| Action item |
Your answer must consist solely of the lines from the start of the entries below through the line with "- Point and", unchanged.

++++++++++

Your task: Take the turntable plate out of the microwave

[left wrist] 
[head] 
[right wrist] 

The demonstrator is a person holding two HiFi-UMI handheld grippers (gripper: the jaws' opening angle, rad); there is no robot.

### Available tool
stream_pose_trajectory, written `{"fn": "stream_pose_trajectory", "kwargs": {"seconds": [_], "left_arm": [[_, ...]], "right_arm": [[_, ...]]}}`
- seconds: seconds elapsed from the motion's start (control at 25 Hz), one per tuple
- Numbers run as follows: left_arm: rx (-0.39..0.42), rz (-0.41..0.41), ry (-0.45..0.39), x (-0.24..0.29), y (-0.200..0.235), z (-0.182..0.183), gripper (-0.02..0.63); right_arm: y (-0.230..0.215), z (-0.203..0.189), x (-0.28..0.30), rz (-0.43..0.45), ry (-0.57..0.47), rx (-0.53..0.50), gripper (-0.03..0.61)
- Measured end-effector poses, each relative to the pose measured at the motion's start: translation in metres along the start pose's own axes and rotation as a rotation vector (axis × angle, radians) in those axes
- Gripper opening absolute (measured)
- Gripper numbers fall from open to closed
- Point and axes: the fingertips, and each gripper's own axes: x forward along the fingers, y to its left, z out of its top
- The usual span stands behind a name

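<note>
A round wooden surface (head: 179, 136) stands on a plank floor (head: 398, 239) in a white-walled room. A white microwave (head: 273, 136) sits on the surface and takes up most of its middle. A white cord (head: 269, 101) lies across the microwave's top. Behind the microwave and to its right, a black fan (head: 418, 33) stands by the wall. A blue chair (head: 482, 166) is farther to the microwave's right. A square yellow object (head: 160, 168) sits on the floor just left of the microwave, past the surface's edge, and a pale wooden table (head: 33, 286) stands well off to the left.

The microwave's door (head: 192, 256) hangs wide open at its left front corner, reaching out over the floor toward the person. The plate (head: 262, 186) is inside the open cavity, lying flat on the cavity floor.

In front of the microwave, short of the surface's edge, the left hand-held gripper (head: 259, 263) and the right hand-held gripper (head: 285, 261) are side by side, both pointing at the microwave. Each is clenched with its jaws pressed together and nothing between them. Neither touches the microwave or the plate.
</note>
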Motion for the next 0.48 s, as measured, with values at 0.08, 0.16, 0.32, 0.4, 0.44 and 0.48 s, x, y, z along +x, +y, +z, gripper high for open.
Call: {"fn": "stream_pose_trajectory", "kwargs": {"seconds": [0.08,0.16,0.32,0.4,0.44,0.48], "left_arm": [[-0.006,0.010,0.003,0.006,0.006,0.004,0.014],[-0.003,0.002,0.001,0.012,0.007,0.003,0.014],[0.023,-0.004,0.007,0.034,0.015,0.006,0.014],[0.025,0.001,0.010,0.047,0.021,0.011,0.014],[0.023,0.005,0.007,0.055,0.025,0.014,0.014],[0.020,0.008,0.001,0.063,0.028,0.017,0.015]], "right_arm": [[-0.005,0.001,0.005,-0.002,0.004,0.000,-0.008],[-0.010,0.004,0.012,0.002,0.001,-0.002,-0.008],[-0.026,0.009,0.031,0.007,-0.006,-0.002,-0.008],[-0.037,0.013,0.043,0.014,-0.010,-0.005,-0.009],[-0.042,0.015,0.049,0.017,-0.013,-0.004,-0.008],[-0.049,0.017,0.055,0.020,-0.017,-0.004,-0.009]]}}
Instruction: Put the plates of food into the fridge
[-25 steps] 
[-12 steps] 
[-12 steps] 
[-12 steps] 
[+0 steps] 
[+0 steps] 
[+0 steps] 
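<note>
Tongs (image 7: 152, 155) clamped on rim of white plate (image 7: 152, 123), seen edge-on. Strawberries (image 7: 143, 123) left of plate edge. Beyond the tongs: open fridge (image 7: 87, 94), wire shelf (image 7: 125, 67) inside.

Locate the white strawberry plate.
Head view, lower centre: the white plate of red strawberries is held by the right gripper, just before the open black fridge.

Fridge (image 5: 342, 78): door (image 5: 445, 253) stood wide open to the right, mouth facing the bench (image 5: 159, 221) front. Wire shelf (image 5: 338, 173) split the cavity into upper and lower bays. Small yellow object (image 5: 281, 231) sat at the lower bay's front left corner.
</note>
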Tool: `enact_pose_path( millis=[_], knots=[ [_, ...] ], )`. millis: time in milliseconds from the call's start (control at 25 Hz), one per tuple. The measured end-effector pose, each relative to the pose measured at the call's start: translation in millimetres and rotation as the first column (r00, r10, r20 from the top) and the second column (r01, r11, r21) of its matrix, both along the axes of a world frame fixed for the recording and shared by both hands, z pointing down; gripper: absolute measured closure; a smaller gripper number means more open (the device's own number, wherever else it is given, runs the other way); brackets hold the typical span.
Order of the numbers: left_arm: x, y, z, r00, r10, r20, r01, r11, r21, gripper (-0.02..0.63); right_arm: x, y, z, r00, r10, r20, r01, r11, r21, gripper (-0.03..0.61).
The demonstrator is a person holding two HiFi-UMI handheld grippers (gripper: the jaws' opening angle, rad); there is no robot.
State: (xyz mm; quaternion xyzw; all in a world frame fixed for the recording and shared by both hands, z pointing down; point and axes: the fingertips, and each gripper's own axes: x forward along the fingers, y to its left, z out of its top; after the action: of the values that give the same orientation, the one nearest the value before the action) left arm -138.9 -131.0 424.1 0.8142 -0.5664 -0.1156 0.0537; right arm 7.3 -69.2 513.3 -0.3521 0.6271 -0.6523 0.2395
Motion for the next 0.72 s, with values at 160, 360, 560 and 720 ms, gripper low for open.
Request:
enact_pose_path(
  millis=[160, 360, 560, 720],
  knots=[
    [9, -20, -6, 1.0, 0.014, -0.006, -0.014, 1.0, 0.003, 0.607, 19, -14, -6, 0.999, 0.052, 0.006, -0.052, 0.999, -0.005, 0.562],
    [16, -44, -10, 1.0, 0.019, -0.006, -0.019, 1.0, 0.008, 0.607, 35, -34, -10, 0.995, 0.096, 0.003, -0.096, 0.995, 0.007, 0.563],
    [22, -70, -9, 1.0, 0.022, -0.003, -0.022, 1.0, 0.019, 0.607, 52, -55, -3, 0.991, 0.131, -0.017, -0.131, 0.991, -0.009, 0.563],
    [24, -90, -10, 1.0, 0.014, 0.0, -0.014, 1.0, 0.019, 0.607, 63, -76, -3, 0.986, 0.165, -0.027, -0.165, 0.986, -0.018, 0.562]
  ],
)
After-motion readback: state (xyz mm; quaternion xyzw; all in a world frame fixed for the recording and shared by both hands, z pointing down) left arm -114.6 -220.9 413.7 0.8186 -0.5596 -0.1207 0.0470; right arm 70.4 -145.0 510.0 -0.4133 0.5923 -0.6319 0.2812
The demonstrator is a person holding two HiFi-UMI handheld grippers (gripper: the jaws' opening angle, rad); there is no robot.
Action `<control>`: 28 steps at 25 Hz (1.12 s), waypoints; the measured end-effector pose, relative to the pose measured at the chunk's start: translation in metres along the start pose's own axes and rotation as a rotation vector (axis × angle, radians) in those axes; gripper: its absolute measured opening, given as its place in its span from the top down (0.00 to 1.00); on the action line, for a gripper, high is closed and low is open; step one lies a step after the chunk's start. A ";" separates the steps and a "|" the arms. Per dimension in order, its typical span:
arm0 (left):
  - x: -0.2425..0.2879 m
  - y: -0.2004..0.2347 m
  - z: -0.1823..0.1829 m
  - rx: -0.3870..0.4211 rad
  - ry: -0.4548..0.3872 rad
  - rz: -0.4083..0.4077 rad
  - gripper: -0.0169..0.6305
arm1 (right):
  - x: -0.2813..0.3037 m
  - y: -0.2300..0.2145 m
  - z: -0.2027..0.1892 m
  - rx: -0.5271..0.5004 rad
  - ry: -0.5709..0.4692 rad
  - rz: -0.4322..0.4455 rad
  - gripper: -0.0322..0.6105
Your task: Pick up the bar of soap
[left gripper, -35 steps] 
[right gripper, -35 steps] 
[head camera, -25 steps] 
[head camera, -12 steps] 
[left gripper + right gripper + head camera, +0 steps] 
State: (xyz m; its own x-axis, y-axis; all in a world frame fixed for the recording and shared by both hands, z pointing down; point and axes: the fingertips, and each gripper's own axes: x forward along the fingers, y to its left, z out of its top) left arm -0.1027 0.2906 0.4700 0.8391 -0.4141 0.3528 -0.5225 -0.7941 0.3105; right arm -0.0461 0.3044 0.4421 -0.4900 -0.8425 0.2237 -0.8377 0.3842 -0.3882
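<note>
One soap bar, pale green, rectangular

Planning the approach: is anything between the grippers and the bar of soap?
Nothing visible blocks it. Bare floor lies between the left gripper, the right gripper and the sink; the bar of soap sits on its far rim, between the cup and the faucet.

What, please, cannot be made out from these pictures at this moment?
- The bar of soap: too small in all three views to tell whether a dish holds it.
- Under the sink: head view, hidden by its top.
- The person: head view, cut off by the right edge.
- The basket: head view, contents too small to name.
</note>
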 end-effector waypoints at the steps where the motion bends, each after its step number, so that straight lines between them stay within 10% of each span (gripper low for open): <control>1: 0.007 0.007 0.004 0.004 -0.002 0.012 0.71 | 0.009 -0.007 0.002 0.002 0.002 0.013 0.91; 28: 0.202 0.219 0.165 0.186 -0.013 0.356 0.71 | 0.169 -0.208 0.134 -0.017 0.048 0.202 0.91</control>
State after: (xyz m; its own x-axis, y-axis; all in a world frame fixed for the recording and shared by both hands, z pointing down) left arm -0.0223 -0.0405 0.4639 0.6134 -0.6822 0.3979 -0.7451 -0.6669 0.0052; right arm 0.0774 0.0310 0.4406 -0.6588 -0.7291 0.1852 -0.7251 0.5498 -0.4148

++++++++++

| Answer to this problem |
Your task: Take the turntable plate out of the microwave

[left wrist] 
[head] 
[right wrist] 

The demonstrator is a person holding two HiFi-UMI handheld grippers (gripper: the jaws' opening angle, rad); there is no robot.

### Available tool
stream_pose_trajectory, written `{"fn": "stream_pose_trajectory", "kwargs": {"seconds": [_], "left_arm": [[_, ...]], "right_arm": [[_, ...]]}}`
- seconds: seconds elapsed from the motion's start (control at 25 Hz), one per tuple
- Numbers run as follows: left_arm: rx (-0.39..0.42), rz (-0.41..0.41), ry (-0.45..0.39), x (-0.24..0.29), y (-0.200..0.235), z (-0.182..0.183), gripper (-0.02..0.63); right_arm: y (-0.230..0.215), z (-0.203..0.189), x (-0.28..0.30), rz (-0.43..0.45), ry (-0.57..0.47), rx (-0.53..0.50), gripper (-0.03..0.61)
- Measured end-effector poses, each relative to the pose measured at the motion's start: translation in metres along the start pose's own axes and rotation as a rotation vector (axis × angle, radians) in those axes
- Gripper opening absolute (measured)
- Gripper numbers fall from open to closed
- Point and axes: the fingertips, and each gripper's own axes: x forward along the fingers, y to its left, z out of its top

No more output will be produced.